→ What is expected:
From the line with "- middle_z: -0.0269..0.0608" through the line with "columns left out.", repeat the entries verbatim, both end lines included, and add nothing.
====== Extracted material
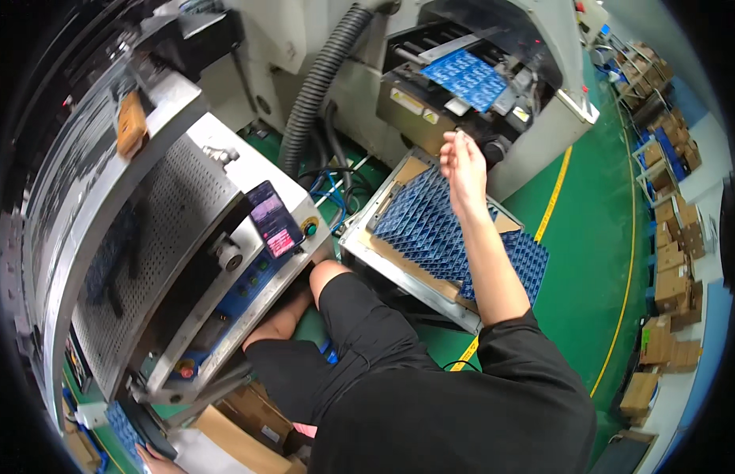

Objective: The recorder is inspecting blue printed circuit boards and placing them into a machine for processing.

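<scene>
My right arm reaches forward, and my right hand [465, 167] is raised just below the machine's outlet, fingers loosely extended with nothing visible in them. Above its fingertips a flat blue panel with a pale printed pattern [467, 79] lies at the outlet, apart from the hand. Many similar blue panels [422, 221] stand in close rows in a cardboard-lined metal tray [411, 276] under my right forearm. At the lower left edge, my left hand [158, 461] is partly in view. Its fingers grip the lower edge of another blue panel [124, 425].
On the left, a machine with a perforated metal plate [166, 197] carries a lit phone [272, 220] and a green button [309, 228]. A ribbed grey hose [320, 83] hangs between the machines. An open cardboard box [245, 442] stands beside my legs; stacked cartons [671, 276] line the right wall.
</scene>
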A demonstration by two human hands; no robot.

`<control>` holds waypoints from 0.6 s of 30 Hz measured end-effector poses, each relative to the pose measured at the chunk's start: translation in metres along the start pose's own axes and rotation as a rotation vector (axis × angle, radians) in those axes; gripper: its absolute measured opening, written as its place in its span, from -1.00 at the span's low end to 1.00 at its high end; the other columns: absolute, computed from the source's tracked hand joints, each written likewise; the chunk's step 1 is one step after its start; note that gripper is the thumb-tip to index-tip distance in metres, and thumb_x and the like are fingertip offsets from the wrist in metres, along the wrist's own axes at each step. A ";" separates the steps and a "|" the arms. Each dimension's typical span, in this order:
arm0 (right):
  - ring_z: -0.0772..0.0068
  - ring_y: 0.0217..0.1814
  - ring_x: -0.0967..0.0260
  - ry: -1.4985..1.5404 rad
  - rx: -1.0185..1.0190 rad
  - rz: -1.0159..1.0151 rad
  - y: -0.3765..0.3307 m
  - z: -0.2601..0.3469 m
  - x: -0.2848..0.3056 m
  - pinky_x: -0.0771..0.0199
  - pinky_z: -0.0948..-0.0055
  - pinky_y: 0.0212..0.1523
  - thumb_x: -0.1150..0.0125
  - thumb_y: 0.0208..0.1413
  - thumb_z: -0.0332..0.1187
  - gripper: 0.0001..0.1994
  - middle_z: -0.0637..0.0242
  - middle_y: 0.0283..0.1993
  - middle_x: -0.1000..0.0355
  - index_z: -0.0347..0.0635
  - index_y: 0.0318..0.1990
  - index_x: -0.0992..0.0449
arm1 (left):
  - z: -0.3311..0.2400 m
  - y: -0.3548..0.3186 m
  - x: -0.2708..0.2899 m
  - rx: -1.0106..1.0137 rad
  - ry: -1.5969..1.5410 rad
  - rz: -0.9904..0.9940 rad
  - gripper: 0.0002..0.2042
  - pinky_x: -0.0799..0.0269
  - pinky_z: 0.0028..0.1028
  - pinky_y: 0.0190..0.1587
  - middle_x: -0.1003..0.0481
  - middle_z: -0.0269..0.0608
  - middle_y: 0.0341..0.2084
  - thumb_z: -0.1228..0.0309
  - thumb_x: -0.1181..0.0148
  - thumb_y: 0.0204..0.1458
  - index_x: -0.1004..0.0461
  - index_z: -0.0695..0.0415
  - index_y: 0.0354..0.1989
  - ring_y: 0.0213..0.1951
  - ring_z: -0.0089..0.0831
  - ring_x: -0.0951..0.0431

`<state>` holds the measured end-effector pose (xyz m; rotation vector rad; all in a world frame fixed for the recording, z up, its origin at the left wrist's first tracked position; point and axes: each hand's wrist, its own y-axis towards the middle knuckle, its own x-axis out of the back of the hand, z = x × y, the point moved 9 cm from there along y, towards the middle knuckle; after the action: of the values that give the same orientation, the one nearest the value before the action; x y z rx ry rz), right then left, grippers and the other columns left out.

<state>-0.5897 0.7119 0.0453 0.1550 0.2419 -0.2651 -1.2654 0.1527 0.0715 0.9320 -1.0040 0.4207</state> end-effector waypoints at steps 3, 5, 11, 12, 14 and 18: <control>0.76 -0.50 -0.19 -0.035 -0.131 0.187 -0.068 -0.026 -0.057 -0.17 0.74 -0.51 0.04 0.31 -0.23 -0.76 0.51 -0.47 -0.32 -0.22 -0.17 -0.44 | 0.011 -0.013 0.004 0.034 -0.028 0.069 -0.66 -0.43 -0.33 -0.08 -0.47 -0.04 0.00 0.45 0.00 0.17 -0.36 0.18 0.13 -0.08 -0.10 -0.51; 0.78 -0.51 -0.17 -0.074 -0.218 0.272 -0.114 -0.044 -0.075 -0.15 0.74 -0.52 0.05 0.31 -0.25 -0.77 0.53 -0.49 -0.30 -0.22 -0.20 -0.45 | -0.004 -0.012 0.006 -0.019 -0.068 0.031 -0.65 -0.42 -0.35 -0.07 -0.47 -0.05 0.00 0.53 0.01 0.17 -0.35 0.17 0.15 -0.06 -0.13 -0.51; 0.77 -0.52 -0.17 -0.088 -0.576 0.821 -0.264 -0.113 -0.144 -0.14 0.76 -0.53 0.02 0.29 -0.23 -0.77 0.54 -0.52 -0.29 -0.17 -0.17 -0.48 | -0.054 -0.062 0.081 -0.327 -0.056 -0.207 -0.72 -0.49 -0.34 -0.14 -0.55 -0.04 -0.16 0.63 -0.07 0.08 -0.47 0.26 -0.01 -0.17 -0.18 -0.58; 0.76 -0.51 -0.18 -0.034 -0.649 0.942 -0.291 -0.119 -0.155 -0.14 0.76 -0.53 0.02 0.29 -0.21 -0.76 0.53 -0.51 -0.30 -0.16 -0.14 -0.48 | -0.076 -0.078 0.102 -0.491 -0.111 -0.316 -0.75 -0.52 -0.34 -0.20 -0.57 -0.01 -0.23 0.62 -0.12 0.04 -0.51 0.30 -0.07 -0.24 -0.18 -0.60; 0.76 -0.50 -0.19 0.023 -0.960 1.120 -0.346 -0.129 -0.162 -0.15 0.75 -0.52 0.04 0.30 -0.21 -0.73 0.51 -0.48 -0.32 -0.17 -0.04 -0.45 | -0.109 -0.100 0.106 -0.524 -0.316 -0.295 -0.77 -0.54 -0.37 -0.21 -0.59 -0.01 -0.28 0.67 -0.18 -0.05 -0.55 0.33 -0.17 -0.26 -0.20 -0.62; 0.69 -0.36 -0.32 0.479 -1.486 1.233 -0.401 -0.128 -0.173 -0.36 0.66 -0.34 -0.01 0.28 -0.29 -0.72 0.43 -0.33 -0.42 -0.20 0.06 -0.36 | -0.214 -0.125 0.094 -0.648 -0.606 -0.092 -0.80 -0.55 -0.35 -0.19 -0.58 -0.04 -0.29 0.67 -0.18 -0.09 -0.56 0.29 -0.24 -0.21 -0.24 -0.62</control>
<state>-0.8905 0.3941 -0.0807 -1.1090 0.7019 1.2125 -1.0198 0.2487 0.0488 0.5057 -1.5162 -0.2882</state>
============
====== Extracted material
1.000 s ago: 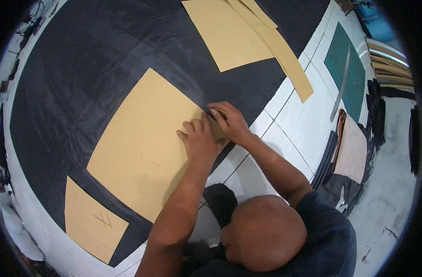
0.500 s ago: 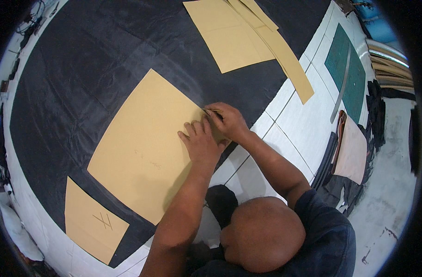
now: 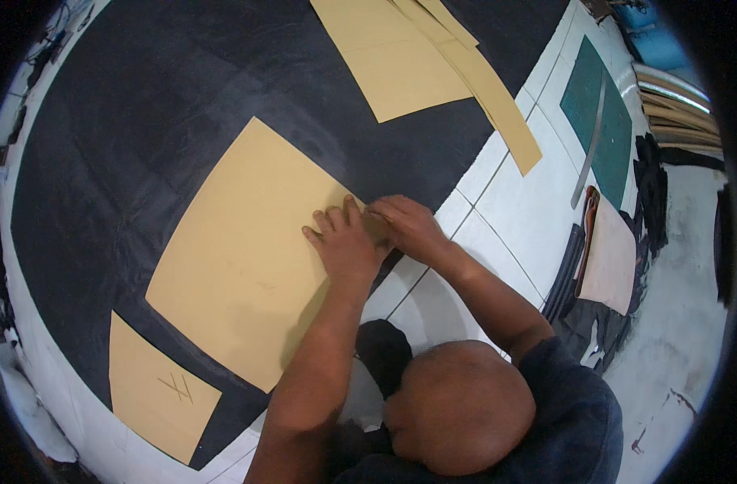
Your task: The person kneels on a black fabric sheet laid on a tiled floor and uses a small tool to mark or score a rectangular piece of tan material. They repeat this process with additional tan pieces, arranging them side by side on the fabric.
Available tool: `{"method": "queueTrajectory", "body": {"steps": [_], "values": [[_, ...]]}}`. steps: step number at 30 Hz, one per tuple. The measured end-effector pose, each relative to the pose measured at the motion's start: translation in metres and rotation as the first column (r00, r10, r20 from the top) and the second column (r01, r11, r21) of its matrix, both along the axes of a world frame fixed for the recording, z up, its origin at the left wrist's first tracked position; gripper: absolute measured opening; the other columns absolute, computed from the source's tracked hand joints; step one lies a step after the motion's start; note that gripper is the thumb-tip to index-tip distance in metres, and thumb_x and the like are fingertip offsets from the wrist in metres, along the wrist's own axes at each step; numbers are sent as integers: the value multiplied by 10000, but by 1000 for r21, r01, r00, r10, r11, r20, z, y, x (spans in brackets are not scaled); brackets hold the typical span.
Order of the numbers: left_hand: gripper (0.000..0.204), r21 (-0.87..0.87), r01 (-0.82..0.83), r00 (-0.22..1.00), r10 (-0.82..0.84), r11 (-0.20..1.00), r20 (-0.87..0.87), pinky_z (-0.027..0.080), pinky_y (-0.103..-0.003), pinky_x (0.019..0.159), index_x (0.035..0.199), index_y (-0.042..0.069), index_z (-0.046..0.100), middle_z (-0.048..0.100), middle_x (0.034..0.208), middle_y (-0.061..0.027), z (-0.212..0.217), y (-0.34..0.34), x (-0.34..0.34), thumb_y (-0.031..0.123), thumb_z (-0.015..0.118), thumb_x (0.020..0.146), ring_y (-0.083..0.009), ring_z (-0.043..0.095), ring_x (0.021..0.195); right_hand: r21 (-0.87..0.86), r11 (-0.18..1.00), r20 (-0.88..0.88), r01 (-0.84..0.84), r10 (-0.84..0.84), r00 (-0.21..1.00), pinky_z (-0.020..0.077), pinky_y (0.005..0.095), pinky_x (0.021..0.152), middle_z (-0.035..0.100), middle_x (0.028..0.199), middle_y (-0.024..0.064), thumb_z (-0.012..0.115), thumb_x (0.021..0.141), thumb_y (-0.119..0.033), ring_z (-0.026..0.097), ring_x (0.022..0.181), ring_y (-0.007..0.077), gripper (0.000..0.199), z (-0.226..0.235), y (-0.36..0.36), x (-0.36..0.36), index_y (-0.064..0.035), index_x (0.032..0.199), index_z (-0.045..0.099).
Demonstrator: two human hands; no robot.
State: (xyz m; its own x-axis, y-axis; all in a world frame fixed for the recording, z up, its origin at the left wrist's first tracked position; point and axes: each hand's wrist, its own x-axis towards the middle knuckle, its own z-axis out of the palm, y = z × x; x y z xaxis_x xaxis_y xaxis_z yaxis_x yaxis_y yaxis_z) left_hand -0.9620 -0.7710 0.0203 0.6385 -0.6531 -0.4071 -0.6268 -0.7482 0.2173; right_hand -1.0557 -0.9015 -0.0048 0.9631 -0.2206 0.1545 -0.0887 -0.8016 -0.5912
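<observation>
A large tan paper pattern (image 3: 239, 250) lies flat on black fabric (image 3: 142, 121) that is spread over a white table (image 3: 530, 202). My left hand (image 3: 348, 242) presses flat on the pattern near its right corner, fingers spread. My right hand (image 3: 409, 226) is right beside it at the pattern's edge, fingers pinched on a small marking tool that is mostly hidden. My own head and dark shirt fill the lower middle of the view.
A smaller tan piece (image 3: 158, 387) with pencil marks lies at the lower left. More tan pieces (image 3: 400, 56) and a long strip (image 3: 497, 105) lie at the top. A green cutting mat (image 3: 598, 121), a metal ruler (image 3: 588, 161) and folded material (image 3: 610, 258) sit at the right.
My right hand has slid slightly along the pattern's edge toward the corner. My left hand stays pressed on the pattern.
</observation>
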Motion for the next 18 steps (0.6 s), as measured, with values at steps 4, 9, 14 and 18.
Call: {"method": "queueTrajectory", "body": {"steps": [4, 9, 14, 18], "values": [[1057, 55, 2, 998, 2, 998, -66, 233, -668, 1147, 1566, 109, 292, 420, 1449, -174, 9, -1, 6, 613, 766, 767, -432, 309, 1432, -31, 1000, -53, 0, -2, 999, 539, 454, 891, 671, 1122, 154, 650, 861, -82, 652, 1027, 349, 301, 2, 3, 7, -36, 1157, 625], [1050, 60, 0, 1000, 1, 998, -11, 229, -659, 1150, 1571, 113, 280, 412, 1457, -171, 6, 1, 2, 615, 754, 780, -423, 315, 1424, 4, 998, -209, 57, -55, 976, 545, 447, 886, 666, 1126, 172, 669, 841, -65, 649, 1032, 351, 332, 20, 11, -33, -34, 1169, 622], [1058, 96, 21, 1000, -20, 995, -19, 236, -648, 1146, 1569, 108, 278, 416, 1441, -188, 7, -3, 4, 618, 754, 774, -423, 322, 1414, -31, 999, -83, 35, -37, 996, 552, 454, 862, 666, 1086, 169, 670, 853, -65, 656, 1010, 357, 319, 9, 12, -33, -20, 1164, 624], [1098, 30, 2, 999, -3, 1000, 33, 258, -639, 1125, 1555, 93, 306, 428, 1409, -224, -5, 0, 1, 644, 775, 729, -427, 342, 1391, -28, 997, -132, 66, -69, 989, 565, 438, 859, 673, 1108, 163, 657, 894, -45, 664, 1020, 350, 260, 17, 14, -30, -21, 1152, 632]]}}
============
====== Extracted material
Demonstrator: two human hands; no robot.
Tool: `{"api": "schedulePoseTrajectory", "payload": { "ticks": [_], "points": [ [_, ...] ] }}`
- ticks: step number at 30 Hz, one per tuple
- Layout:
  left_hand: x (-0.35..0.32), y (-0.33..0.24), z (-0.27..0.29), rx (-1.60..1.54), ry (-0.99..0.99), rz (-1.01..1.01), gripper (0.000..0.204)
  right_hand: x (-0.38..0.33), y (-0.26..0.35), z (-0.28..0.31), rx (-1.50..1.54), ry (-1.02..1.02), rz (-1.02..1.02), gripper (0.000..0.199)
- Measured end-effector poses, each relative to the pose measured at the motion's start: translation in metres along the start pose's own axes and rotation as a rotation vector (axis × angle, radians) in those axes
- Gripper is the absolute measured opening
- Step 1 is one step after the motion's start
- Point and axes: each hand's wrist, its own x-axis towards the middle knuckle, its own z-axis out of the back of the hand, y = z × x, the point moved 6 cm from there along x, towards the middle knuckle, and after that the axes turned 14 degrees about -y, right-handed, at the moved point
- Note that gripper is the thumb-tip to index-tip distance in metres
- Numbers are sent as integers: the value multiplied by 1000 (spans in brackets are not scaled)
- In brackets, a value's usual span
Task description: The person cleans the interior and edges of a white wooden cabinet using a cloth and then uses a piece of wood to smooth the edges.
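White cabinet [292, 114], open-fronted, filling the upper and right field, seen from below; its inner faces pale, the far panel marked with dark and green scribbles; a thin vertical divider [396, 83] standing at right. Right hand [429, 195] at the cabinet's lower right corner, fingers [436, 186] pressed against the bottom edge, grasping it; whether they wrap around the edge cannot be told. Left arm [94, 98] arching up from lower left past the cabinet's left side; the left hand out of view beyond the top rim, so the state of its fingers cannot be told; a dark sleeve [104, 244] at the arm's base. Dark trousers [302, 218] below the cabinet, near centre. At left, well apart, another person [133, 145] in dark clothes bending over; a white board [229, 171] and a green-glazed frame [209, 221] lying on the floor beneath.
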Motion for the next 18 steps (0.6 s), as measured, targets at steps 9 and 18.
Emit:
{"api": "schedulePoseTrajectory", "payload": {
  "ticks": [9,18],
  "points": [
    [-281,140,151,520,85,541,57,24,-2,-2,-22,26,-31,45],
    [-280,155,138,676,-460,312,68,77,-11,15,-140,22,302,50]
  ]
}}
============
→ Answer space:
  - middle_z: -0.0269..0.0608
  - middle_y: 0.0341..0.2084
  - thumb_z: -0.1228..0.0309
  - thumb_x: -0.1181..0.0148
  - thumb_y: 0.0204..0.1458
  - index_x: -0.1004..0.0461
  - index_z: -0.0695..0.0415
  - index_y: 0.0354..0.1989
  - ring_y: 0.0213..0.1951
  - ring_z: -0.0089..0.0831
  - ring_x: -0.0951..0.0431

`<state>` holds the measured end-effector pose (xyz m; rotation vector rad; all in a world frame fixed for the recording, z up, its origin at the left wrist's first tracked position; point and axes: each hand's wrist, its own y-axis towards the middle knuckle, its own x-axis out of the back of the hand, z = x × y, the point moved 9 cm from there along y, towards the middle knuckle; after the action: of the values that give the same orientation, the one nearest the value before the action; x y z rx ry rz), right then left, grippers and the other columns left out.

Nothing remains to be added to the answer.